- WHAT YOU WILL DO
Retyping the entire listing exactly is the task.
____
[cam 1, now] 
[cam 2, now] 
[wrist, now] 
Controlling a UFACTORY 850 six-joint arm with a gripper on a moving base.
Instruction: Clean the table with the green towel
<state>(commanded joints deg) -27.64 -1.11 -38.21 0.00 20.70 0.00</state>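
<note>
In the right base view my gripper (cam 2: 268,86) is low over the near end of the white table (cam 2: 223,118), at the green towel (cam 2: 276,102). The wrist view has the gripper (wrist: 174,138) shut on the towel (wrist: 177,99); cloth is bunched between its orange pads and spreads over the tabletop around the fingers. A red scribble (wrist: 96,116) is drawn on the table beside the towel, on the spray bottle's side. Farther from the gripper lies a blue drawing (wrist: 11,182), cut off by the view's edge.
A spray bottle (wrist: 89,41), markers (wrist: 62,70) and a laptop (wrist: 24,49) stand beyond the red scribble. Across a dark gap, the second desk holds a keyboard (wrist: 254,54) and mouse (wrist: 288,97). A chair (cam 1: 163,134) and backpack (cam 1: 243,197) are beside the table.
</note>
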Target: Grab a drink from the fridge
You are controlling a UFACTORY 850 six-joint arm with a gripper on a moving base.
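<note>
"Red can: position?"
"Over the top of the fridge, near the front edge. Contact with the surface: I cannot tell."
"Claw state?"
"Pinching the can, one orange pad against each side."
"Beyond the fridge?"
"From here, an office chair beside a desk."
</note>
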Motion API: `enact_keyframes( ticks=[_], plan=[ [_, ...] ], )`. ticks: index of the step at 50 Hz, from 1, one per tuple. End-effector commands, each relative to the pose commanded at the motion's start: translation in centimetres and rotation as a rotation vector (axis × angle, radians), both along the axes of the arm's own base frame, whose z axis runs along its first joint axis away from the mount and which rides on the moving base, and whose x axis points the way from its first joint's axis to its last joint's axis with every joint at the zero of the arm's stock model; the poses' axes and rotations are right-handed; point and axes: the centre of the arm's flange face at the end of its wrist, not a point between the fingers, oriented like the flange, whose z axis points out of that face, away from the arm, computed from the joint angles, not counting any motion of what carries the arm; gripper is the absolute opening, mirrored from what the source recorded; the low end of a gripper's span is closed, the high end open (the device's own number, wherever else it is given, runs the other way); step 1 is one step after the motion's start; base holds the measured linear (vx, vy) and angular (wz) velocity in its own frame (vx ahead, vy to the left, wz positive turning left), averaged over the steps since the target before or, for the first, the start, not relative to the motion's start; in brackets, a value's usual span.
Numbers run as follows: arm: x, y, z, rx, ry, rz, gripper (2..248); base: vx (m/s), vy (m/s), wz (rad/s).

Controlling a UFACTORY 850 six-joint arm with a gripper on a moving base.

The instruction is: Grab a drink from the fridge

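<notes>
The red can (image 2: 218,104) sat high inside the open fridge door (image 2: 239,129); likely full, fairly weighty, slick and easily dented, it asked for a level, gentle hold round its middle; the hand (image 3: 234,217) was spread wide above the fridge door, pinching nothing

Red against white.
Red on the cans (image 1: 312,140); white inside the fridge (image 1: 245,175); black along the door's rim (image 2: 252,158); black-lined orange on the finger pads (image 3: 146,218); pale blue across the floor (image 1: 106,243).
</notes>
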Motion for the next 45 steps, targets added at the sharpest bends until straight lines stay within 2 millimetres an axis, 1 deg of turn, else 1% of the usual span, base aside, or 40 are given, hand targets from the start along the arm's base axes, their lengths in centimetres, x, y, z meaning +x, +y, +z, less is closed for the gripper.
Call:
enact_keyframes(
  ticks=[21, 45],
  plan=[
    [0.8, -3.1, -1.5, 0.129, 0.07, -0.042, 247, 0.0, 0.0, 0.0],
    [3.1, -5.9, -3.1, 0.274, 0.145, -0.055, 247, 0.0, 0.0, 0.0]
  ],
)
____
- RESULT
[cam 1, now] 
[cam 2, now] 
[wrist, now] 
Controlling a UFACTORY 850 six-joint arm with a gripper on a moving base.
Instruction: Clean the table with the green towel
<state>(commanded joints deg) -27.64 -1.11 -38.21 0.00 20.70 0.00</state>
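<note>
In the right base view my gripper (cam 2: 268,86) is low over the near end of the white table (cam 2: 223,118), at the green towel (cam 2: 276,102). The wrist view has the gripper (wrist: 174,138) shut on the towel (wrist: 177,99); cloth is bunched between its orange pads and spreads over the tabletop around the fingers. A red scribble (wrist: 96,116) is drawn on the table beside the towel, on the spray bottle's side. Farther from the gripper lies a blue drawing (wrist: 11,182), cut off by the view's edge.
A spray bottle (wrist: 89,41), markers (wrist: 62,70) and a laptop (wrist: 24,49) stand beyond the red scribble. Across a dark gap, the second desk holds a keyboard (wrist: 254,54) and mouse (wrist: 288,97). A chair (cam 1: 163,134) and backpack (cam 1: 243,197) are beside the table.
</note>
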Target: Grab a drink from the fridge
You are controlling a UFACTORY 850 six-joint arm with a gripper on a moving base.
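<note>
"Red can: position?"
"Over the top of the fridge, near the front edge. Contact with the surface: I cannot tell."
"Claw state?"
"Pinching the can, one orange pad against each side."
"Beyond the fridge?"
"From here, an office chair beside a desk."
</note>
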Motion API: `enact_keyframes( ticks=[_], plan=[ [_, ...] ], )`. ticks: index of the step at 50 Hz, from 1, one per tuple. End-effector commands, each relative to the pose commanded at the motion's start: translation in centimetres and rotation as a rotation vector (axis × angle, radians), both along the axes of the arm's own base frame, whose z axis runs along its first joint axis away from the mount and which rides on the moving base, and whose x axis points the way from its first joint's axis to its last joint's axis with every joint at the zero of the arm's stock model; the poses' axes and rotations are right-handed; point and axes: the centre of the arm's flange face at the end of its wrist, not a point between the fingers, oriented like the flange, whose z axis points out of that face, away from the arm, computed from the joint angles, not counting any motion of what carries the arm; gripper is the absolute opening, mirrored from what the source recorded; the low end of a gripper's span is closed, the high end open (the device's own number, wherever else it is given, runs the other way); step 1 is one step after the motion's start; base holds the measured linear (vx, vy) and angular (wz) velocity in its own frame (vx ahead, vy to the left, wz positive turning left), averaged over the steps since the target before or, for the first, the start, not relative to the motion's start; in brackets, a value's usual span.
Numbers run as follows: arm: x, y, z, rx, ry, rz, gripper (2..248); base: vx (m/s), vy (m/s), wz (rad/s).

Controlling a UFACTORY 850 six-joint arm with a gripper on a moving base.

The instruction is: Grab a drink from the fridge

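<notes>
The red can (image 2: 218,104) sat high inside the open fridge door (image 2: 239,129); likely full, fairly weighty, slick and easily dented, it asked for a level, gentle hold round its middle; the hand (image 3: 234,217) was spread wide above the fridge door, pinching nothing

Red against white.
Red on the cans (image 1: 312,140); white inside the fridge (image 1: 245,175); black along the door's rim (image 2: 252,158); black-lined orange on the finger pads (image 3: 146,218); pale blue across the floor (image 1: 106,243).
</notes>
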Motion for the next 45 steps, targets added at the sharpest bends until straight lines stay within 2 millimetres an axis, 1 deg of turn, else 1% of the usual span, base aside, or 40 are given, hand targets from the start along the arm's base axes, their lengths in centimetres, x, y, z meaning +x, +y, +z, less is closed for the gripper.
Call:
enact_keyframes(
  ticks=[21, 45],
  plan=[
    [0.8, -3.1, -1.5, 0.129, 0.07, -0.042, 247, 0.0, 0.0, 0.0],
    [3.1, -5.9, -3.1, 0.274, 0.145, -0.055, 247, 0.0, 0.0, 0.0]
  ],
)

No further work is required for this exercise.